Travolta’s tour de force performance is like a rare painting that captures you like watching the layers of colors come to life. He plays a father named Raymond Cutter. His son, played honestly by Tye Sheridan, has an unsolvable situation, which carries the story to the end.  The ever so talented Christopher Plummer plays Will’s grandfather.

Like a tight spring, all three gradually come to terms as their relationships come undone and are redefined. They face the issues and decide the next best thing to do is a museum heist because it is an adventure where everybody wins. Sure. There are bad guys and cops, but if they pull it off – what a great prize. Not just because they might get caught. It’s because they want to be a team, a unit, a family.

Watching Plummer play the comic relief cannot go unwatched. His scenes alone are good reasons to see the movie.  Such talent as Plummer opens a bottle of beer, dupes a security guard, tricks a gangster and then dances on an exotic island.

Martin’s action scenes are so simple and unpretentious. What a joy to see a story unfold without a lot of violence and expletive words.  The most violent scene is when Travolta’s character uses a baseball bat and backlashes at three thugs. Martin filmed the entire scene as a master shot from start to finish without insert or harsh cutaways.  It is hilarious. Did I mention there is comedy in this drama?

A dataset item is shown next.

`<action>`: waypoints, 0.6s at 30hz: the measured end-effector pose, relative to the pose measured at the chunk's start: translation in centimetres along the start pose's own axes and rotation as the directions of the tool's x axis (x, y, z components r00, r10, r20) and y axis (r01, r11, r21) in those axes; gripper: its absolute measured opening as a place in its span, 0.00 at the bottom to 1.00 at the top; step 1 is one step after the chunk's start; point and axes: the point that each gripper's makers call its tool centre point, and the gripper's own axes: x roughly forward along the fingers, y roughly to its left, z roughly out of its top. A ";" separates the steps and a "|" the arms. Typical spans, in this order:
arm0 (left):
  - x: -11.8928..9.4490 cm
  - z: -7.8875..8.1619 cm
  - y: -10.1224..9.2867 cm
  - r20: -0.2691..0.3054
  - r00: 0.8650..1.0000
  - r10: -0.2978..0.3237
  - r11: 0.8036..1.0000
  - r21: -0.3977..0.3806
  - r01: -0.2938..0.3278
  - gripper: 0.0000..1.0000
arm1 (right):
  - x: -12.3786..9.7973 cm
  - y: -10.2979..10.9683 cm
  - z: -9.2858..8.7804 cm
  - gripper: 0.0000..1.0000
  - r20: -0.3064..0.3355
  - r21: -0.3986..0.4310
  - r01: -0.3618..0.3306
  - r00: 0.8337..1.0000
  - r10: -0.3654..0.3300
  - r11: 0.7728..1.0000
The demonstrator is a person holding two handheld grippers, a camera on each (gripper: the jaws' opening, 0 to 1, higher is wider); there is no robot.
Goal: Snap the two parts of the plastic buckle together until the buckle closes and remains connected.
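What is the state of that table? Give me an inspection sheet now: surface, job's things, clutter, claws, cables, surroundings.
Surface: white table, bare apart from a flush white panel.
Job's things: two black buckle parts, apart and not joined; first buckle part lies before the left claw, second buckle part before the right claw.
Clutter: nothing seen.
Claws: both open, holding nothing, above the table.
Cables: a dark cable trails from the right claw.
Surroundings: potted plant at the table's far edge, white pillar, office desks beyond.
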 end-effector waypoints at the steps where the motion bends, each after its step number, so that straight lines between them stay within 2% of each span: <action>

I don’t want to give away too much of the storyline. The ending is a little empty, but it is truthful. I don’t think I could have thought of a better way to end a story about a family with a problem that is unsolvable.

https://youtu.be/x2NEDOVDXoc

Song One

SongOneThe story begins with Henry (Ben Rosenfield), a street singer in New York City, getting disastrously hit by a car. Franny, (Oscar winner Anne Hathaway), Henry’s sister, is in Morocco working on her anthropology project. She receives the news and immediately returns home.  Her brother is now in a coma with their mother (Mary Steenburgen) coping as best she can.  As a family, I sense they were once very close, but Henry left college to become a singer. Franny disapproved and wedged the family apart. Being the responsible one, while her mother and brother are more informal and unconventional artists, Franny struggles with the life her brother follows, wants to understand his choice, wake him up from his coma and apologize.

Franny discovers Henry’s journal that depicts his life as a street singer.  She hopes to find meaning to his world and draw him out of his coma. She learns about his favorite haunts and notes his idol, James Forester (Johnny Flynn), a street singing celebrity.

Franny follows her brother’s foot sets according to his journal entries. Franny meets James and they become friends and romantically involved. Together they help each other solve their problems through companionship. Franny trying to draw Henry out of his coma with familiarity of sounds and smells in hopes of rekindling their relationship.  James hasn’t written a new song in over five years, and his tour is coming to an end. He needs new material for his recording session scheduled in Germany.

Written and directed by Kate Barker-Froyland (her feature debut), Song One strolls along with endearing moments and poignant music, but I kept waiting for the inevitable in Franny and James relationship, still it never happened. Sure. The acting is brilliant, but the overall meaning of the story never comes full circle with Franny and James, mother and daughter or brother and sister. Barker-Froyland leaves us void at the end, wondering what was the point of the story.  Sure.  I sense both Franny and James problems were solved, yet they had started a relationship without an end. Song One may seem like a romantic story, but it is more about differences in culture or lifestyle is not an excuse to divide relationships.

Seeing both ends of being a street singer, James success and Henry’s struggle to find his voice, the movie fondled the life of New York City street performers. With great music and talent, an eerie presence under my skin, I feel compelled, like Franny, to understand the culture so new to me.